## WHAT IS EXPECTED
Repeat exactly, and only, the lines below starting at the line that contains "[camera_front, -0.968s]" and ending at the line that contains "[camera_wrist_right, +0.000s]", inclusive of both.

━━ GIVEN INFORMATION

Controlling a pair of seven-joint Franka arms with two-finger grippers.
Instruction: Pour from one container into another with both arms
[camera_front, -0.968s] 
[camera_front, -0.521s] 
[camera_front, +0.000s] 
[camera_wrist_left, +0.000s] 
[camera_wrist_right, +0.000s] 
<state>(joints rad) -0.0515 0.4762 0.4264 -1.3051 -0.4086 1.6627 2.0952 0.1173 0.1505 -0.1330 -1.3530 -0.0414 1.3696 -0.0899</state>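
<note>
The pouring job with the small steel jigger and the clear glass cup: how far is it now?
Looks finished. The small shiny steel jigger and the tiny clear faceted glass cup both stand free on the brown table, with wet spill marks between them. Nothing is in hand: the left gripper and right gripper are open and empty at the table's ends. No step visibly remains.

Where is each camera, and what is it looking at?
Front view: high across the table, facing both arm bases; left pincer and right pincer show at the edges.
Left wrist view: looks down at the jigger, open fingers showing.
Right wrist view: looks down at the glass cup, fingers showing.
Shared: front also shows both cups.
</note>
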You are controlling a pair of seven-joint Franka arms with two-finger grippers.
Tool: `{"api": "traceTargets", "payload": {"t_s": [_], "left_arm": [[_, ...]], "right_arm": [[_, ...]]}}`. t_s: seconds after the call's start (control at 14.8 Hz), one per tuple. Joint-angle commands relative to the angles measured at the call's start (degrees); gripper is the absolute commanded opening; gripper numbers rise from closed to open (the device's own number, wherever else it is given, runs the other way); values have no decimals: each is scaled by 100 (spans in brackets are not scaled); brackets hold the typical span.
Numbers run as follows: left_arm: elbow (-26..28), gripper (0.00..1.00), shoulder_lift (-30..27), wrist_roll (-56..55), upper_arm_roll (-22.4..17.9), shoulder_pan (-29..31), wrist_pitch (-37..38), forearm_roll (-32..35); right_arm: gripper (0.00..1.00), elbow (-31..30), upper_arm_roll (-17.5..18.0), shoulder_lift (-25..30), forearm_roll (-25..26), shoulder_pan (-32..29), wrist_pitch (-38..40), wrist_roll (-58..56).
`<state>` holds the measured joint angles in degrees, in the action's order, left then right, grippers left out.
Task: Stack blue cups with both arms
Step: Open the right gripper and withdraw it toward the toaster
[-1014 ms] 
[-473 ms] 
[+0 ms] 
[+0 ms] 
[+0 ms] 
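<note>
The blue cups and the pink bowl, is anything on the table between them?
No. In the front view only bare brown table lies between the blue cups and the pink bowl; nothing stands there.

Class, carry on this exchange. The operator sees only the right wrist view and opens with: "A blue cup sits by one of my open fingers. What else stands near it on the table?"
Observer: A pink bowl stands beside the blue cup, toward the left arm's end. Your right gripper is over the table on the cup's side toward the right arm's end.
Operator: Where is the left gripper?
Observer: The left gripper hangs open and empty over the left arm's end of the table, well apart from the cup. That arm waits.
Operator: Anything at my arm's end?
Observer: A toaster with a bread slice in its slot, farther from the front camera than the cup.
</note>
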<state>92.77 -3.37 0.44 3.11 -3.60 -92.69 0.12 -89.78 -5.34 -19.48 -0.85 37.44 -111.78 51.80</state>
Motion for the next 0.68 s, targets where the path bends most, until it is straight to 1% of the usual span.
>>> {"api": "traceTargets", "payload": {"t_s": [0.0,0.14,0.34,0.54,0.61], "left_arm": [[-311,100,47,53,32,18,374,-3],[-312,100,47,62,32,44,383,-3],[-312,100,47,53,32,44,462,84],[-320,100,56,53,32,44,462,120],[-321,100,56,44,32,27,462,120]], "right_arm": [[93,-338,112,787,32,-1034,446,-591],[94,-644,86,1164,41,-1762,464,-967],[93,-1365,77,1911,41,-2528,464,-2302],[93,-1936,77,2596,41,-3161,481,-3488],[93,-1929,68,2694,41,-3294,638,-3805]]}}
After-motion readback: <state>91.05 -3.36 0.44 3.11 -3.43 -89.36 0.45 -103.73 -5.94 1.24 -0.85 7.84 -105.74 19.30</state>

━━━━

## SOLUTION FOR THIS TASK
[camera_front, -0.968s] 
[camera_front, -0.521s] 
[camera_front, +0.000s] 
[camera_wrist_left, +0.000s] 
[camera_wrist_right, +0.000s] 

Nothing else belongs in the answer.